----- Data listing

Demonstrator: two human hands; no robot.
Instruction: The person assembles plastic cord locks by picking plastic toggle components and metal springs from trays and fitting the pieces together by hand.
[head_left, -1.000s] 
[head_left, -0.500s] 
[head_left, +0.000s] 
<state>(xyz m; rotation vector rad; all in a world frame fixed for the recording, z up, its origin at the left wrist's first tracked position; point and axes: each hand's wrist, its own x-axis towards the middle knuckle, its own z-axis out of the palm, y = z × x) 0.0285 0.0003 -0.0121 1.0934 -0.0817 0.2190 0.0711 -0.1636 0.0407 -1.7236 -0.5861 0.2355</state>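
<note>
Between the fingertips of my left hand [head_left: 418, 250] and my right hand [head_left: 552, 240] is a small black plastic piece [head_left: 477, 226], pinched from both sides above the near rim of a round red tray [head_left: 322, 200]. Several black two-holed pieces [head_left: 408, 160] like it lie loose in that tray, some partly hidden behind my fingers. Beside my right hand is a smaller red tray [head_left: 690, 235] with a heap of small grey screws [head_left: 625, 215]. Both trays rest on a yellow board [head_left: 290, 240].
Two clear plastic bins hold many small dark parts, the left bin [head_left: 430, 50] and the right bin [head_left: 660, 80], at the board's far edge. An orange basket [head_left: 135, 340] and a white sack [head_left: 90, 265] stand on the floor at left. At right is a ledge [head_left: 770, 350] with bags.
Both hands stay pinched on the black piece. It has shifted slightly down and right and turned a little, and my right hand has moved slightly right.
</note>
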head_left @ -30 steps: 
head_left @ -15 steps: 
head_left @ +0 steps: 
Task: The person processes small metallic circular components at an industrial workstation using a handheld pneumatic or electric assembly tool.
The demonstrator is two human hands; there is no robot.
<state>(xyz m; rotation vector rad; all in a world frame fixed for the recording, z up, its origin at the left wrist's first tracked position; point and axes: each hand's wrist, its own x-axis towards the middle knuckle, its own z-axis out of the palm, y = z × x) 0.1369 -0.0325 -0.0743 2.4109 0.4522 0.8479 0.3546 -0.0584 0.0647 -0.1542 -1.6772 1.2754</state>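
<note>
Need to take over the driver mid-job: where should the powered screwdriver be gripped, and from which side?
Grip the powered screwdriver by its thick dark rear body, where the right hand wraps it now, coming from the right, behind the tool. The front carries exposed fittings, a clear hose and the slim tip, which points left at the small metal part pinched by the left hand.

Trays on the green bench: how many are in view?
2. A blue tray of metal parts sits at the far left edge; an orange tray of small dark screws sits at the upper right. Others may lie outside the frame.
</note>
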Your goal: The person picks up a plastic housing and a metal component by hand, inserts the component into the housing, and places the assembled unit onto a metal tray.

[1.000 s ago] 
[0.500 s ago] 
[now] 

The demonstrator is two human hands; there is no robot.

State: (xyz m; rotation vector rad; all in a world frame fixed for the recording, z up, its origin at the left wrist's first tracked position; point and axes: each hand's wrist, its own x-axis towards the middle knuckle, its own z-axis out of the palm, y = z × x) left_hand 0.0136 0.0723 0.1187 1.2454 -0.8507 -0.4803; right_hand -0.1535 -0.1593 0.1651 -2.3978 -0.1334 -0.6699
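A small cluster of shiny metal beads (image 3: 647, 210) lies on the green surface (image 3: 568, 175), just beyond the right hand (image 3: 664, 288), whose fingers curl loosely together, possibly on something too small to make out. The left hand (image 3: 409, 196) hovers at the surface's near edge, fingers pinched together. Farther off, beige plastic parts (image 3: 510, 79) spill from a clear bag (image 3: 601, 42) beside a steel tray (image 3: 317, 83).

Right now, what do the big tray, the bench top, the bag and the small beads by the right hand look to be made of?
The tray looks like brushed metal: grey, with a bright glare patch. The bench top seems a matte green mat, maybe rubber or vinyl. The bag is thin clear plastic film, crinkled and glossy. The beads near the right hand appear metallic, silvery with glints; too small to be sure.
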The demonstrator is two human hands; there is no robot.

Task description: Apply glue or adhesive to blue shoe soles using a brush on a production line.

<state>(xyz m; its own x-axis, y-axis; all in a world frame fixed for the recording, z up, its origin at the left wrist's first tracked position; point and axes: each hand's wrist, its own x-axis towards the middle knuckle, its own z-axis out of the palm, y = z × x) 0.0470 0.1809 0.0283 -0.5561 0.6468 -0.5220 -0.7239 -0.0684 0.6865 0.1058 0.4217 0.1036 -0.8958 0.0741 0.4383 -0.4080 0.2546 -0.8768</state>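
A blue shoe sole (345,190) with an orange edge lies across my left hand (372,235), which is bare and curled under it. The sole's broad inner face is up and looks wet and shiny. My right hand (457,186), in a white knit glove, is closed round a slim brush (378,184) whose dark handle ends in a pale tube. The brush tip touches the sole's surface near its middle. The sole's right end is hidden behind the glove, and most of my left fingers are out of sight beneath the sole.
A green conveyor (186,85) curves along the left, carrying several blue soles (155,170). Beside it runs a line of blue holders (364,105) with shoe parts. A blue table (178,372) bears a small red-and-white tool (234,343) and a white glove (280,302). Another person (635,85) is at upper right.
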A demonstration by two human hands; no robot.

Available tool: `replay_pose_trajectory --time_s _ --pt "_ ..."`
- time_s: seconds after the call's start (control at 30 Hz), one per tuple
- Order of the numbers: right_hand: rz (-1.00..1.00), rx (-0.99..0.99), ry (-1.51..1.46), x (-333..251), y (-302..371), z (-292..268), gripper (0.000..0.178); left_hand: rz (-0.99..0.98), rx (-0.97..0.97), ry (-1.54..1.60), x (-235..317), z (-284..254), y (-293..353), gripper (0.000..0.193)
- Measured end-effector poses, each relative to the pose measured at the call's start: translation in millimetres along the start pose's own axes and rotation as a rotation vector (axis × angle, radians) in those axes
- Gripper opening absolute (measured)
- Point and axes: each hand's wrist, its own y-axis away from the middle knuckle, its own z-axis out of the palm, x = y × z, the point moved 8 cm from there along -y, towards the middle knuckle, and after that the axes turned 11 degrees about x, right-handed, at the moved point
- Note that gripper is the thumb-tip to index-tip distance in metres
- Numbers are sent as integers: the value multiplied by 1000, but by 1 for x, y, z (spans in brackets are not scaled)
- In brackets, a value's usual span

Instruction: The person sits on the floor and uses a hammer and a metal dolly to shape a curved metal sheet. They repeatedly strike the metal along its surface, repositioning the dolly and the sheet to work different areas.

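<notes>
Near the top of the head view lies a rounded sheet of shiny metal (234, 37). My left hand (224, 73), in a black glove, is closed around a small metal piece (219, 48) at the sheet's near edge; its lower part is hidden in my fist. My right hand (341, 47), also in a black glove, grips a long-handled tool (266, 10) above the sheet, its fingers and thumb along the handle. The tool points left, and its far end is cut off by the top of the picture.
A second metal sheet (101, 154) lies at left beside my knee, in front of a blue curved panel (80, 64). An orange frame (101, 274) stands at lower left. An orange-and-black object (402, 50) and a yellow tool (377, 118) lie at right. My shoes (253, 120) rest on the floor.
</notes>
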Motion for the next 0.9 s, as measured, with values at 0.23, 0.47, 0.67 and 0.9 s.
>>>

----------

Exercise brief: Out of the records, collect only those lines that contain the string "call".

Answer to this problem:
- time_s: seconds after the call's start (control at 30 Hz), one per tuple
- Measured end-effector poses, each relative to the pose measured at the call's start: translation in millimetres along the start pose's own axes and rotation as a rotation vector (axis × angle, radians) in those axes

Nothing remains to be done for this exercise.